5. GENERATE SHELL DATASETS

Using one or more of the Dataset-JSON conversion tools, read Define-XML and generate shell Dataset-JSON datasets that include the required metadata. The shell datasets can also be generated using the Dataset-JSON API. Test generating a conformance report that inspects the dataset metadata for standards conformance.

Inputs	Tools	Outputs
Define-XML Open rules for SDTM metadata	Dataset-JSON SAS datasetjson R Package Python script Dataset-JSON Viewers Dataset-JSON API CORE	Dataset-JSON shell datasets in JSON and NDJSON Conformance report in Excel

6. POPULATE CRFS AND ELECTRONIC DATA TRANSFERS WITH RAW DATA

Using the ODM CRFs and eDTs generated in previous epics, load the raw data into ODM. Given that we have not finalized the source of the raw data, a map that details how the raw datasets map into the ODM may be necessary. We anticipate developing a Python script to load the raw data into the ODM. In a later iteration, we plan to include FHIR data in the raw datasets.

Inputs	Tools	Outputs
Raw datasets FHIR data ODM CRFs & eDTs Raw data to CRF map	Python script odmlib	ODM with data

7. LOAD OPERATIONAL DATA STORE

For 360i, the Operational Data Store (ODS) is an abstract repository/interface. The exact tools used for the 360i ODS have not yet been determined, and it may be nothing more than an ODM file repository in the early iterations. The main purpose of an abstract ODS is to highlight how sponsors can work directly with the raw data for data monitoring, exploratory analysis, and other analytical needs should they prefer to do so. An instantiated ODS data store may be a graph database, a relational database, a document database, datasets, any other data store, or some combination of data stores. The ODS can accommodate alternative raw data analytics use cases beyond the SDTM and ADaM generation targeted in 360i.

Inputs	Tools	Outputs
ODM-based raw data FHIR data CDISC Library metadata	Data store Software CDISC Library	Raw data query results

8. CREATE OAK.SDTM ALGORITHM SET

Using the oak.sdtm project, select the existing oak.sdtm algorithms needed to convert the LZZT raw data into SDTM.
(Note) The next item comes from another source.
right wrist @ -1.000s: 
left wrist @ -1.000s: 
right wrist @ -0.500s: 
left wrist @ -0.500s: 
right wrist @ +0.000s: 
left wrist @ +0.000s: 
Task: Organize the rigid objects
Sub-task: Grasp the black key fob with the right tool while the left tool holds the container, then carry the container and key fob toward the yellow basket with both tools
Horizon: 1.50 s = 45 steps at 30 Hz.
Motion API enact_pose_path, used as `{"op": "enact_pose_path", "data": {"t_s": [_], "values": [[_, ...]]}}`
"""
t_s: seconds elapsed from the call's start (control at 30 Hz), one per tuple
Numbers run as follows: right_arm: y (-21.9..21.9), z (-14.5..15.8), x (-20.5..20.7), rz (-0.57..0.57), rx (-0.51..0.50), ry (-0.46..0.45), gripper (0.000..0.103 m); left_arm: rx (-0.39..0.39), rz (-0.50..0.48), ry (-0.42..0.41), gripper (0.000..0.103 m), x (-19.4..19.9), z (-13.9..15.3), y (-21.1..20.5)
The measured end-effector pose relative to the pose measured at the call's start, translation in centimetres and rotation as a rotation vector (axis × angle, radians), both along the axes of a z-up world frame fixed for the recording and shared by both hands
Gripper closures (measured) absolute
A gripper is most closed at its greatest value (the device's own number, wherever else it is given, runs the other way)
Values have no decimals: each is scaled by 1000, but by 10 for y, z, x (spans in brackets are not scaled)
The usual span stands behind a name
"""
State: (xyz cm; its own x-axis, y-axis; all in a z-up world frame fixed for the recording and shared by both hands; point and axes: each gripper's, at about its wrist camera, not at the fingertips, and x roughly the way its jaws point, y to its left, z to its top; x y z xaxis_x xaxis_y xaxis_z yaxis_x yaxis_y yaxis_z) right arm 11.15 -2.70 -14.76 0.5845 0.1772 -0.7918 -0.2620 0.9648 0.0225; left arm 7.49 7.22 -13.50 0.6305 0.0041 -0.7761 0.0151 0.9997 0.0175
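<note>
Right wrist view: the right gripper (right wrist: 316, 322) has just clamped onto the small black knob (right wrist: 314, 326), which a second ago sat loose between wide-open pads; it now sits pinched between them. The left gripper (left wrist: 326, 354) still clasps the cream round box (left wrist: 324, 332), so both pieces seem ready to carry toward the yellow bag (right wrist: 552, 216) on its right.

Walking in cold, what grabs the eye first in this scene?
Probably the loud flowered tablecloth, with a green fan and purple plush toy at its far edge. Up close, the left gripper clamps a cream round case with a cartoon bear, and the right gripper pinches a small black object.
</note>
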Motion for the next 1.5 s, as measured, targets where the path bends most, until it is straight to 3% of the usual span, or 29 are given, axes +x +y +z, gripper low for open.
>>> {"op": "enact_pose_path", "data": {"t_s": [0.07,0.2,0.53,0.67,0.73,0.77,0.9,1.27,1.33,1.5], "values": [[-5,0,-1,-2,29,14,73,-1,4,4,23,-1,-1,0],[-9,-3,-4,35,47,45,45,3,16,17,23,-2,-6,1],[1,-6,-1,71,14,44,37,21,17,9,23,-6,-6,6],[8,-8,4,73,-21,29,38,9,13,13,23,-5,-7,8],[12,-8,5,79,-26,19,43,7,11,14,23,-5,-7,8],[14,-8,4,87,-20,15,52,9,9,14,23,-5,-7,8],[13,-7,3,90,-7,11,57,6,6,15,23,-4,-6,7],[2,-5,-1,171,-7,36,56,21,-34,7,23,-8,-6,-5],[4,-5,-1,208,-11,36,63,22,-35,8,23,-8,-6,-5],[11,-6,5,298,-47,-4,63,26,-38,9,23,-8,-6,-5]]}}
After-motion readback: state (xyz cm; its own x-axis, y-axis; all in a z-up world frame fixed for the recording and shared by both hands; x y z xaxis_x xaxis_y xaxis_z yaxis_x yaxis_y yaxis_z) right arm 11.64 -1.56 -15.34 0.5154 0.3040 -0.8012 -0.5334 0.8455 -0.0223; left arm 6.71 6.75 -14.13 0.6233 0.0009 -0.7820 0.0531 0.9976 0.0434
New algorithms may be created to meet the needs of the LZZT study if not all conversions are supported with the existing algorithms. The ODM annotated CRFs and the Define-XML will inform the selection of the appropriate algorithms.

In the future, CDISC plans to load oak.sdtm algorithms into the CDISC Library and include relationships between the CDASH and SDTM dataset specializations. Loading the algorithms into the Library will make SDTM transformations available for the pre-configured standards.

Inputs	Tools	Outputs
oak.sdtm algorithms ODM aCRFs Define-XML	oak.sdtm	Algorithm set

9. GENERATE SDTM DATASETS**

The oak.sdtm project has developed standard algorithms for transforming raw data into SDTM with an emphasis on using CDASH as the raw data source. To run the algorithms, the oak.sdtm project has developed an open-source R package. For this epic, we will run the R package with the oak.sdtm algorithm set to convert the raw data into SDTM datasets.

Prior to executing the algorithms that generate the SDTM datasets, the raw data must be converted from ODM or the ODS into datasets the oak.sdtm R package can consume. In future iterations, this process may be streamlined so that ODM-based raw data can be converted to SDTM in one step.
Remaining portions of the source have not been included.